Instructions for the task>
Make an exact copy of the lines below.

Recorded data>
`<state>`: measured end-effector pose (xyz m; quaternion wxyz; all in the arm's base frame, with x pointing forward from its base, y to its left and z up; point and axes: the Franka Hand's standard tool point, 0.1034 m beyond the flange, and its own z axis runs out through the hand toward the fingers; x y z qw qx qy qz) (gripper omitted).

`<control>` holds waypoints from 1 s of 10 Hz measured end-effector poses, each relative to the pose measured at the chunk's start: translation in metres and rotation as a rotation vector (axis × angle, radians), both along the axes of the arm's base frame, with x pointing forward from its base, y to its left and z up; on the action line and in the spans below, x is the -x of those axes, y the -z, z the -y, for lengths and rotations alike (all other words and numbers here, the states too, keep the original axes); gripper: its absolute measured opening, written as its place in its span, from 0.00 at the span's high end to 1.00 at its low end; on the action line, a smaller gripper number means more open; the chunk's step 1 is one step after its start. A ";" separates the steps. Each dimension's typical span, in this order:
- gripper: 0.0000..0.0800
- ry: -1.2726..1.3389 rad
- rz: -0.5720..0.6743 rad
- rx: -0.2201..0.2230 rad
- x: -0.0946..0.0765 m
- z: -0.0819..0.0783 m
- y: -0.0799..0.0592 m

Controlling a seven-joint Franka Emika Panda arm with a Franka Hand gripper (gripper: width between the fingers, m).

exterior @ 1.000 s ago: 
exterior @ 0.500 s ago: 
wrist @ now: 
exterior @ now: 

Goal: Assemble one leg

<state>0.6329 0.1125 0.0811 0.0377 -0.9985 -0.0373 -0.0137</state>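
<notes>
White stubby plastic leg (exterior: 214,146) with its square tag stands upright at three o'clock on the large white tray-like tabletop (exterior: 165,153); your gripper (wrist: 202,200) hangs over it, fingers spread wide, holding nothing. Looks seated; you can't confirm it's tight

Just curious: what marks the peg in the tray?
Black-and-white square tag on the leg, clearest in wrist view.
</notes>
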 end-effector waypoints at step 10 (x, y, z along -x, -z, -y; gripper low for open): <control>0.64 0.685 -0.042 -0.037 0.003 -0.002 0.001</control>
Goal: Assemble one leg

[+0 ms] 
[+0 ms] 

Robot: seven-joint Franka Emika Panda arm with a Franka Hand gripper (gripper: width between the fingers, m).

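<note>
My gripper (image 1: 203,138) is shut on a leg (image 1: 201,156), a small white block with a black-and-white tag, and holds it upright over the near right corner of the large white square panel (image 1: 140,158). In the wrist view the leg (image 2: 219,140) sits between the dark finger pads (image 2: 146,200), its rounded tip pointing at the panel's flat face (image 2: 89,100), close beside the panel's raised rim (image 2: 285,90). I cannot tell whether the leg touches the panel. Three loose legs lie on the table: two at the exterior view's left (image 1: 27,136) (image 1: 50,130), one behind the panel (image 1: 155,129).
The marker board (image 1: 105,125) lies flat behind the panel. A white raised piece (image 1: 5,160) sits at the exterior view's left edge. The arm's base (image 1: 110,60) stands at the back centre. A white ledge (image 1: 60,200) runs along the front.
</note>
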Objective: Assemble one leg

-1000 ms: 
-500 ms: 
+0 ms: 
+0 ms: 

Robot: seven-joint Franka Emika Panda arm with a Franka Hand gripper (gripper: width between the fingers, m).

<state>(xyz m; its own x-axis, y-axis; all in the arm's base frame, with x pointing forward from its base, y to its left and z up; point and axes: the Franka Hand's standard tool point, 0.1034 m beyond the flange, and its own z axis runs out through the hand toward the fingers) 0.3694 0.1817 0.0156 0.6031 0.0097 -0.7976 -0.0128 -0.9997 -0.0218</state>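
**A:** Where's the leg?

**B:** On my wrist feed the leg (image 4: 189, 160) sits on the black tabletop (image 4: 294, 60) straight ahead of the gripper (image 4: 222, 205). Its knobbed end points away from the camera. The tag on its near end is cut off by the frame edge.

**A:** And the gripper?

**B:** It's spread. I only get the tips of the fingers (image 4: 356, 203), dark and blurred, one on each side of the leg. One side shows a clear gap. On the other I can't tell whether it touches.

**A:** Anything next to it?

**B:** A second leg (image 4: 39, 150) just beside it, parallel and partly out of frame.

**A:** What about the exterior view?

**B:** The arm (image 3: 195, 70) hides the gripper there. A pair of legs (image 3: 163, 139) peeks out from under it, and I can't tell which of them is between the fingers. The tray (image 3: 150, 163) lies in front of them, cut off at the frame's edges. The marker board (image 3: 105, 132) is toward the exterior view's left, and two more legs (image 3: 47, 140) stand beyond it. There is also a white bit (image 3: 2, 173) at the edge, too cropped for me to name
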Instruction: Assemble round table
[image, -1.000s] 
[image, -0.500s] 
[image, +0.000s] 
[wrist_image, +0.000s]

Your response>
`<state>`: measured end-effector pose (xyz m; quaternion wxyz; all in the arm's base frame, with x pointing forward from its base, y to its left and z up; point and axes: the Franka Hand's standard tool point, 0.1034 m beyond the flange, and its own z axis runs out through the hand toward the fingers; x y z qw qx qy qz) (gripper omitted).

`<control>` holds waypoints from 1 s of 10 Hz measured end-effector poses, each relative to the pose measured at the chunk's start: translation in metres and rotation as a rotation vector (axis × angle, radians), both along the axes of the arm's base frame, with x pointing forward from its base, y to its left and z up; on the action line and in the spans below, x is the -x of those axes, y the -z, z the -y, for lengths and rotations alike (all other words and numbers here, the states too, keep the original axes); gripper: its absolute measured opening, written as its place in its span, from 0.00 at the span's high end to 1.00 at its low end; on the action line, a smaller gripper number means more open; the chunk's step 1 is one step after its start. A ";" separates the steps. Each dimension's typical span, in this order:
- gripper: 0.0000..0.0800
- ry: -1.2726..1.3389 rad
- rz: -0.5720..0.6743 rad
- rx: -0.2201..0.2230 rad
- x: -0.0946..0.0765 m
- z: -0.0819..0.0783 m
- y: -0.0799..0.0592 m

Controlling a seven-joint Franka Emika Panda arm with a Franka Hand gripper (gripper: width between the fingers, m).

exterior @ 1.000 s ago: 
exterior @ 0.500 s ago: 
wrist @ now: 
exterior @ now: 

Goal: Assemble one leg

<state>0.6329 0.1125 0.0811 0.0377 -0.9985 -0.0373 -0.0137</state>
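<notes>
White stubby plastic leg (exterior: 214,146) with its square tag stands upright at three o'clock on the large white tray-like tabletop (exterior: 165,153); your gripper (wrist: 202,200) hangs over it, fingers spread wide, holding nothing. Looks seated; you can't confirm it's tight

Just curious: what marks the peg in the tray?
Black-and-white square tag on the leg, clearest in wrist view.
</notes>
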 end-effector waypoints at step 10 (x, y, z along -x, -z, -y; gripper low for open): <control>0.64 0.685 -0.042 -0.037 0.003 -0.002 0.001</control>
Goal: Assemble one leg

[+0 ms] 
[+0 ms] 

Robot: seven-joint Franka Emika Panda arm with a Franka Hand gripper (gripper: width between the fingers, m).

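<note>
My gripper (image 1: 203,138) is shut on a leg (image 1: 201,156), a small white block with a black-and-white tag, and holds it upright over the near right corner of the large white square panel (image 1: 140,158). In the wrist view the leg (image 2: 219,140) sits between the dark finger pads (image 2: 146,200), its rounded tip pointing at the panel's flat face (image 2: 89,100), close beside the panel's raised rim (image 2: 285,90). I cannot tell whether the leg touches the panel. Three loose legs lie on the table: two at the exterior view's left (image 1: 27,136) (image 1: 50,130), one behind the panel (image 1: 155,129).
The marker board (image 1: 105,125) lies flat behind the panel. A white raised piece (image 1: 5,160) sits at the exterior view's left edge. The arm's base (image 1: 110,60) stands at the back centre. A white ledge (image 1: 60,200) runs along the front.
</note>
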Objective: Assemble one leg

-1000 ms: 
-500 ms: 
+0 ms: 
+0 ms: 

Robot: seven-joint Franka Emika Panda arm with a Franka Hand gripper (gripper: width between the fingers, m).

<state>(xyz m; its own x-axis, y-axis; all in the arm's base frame, with x pointing forward from its base, y to its left and z up; point and axes: the Franka Hand's standard tool point, 0.1034 m beyond the flange, and its own z axis runs out through the hand toward the fingers) 0.3694 0.1817 0.0156 0.6031 0.0097 -0.7976 -0.0128 -0.9997 -0.0218</state>
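**A:** Where's the leg?

**B:** On my wrist feed the leg (image 4: 189, 160) sits on the black tabletop (image 4: 294, 60) straight ahead of the gripper (image 4: 222, 205). Its knobbed end points away from the camera. The tag on its near end is cut off by the frame edge.

**A:** And the gripper?

**B:** It's spread. I only get the tips of the fingers (image 4: 356, 203), dark and blurred, one on each side of the leg. One side shows a clear gap. On the other I can't tell whether it touches.

**A:** Anything next to it?

**B:** A second leg (image 4: 39, 150) just beside it, parallel and partly out of frame.

**A:** What about the exterior view?

**B:** The arm (image 3: 195, 70) hides the gripper there. A pair of legs (image 3: 163, 139) peeks out from under it, and I can't tell which of them is between the fingers. The tray (image 3: 150, 163) lies in front of them, cut off at the frame's edges. The marker board (image 3: 105, 132) is toward the exterior view's left, and two more legs (image 3: 47, 140) stand beyond it. There is also a white bit (image 3: 2, 173) at the edge, too cropped for me to name
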Instruction: Assemble round table
[image, -1.000s] 
[image, -0.500s] 
[image, +0.000s] 
[wrist_image, +0.000s]

Work on the exercise is now concluded.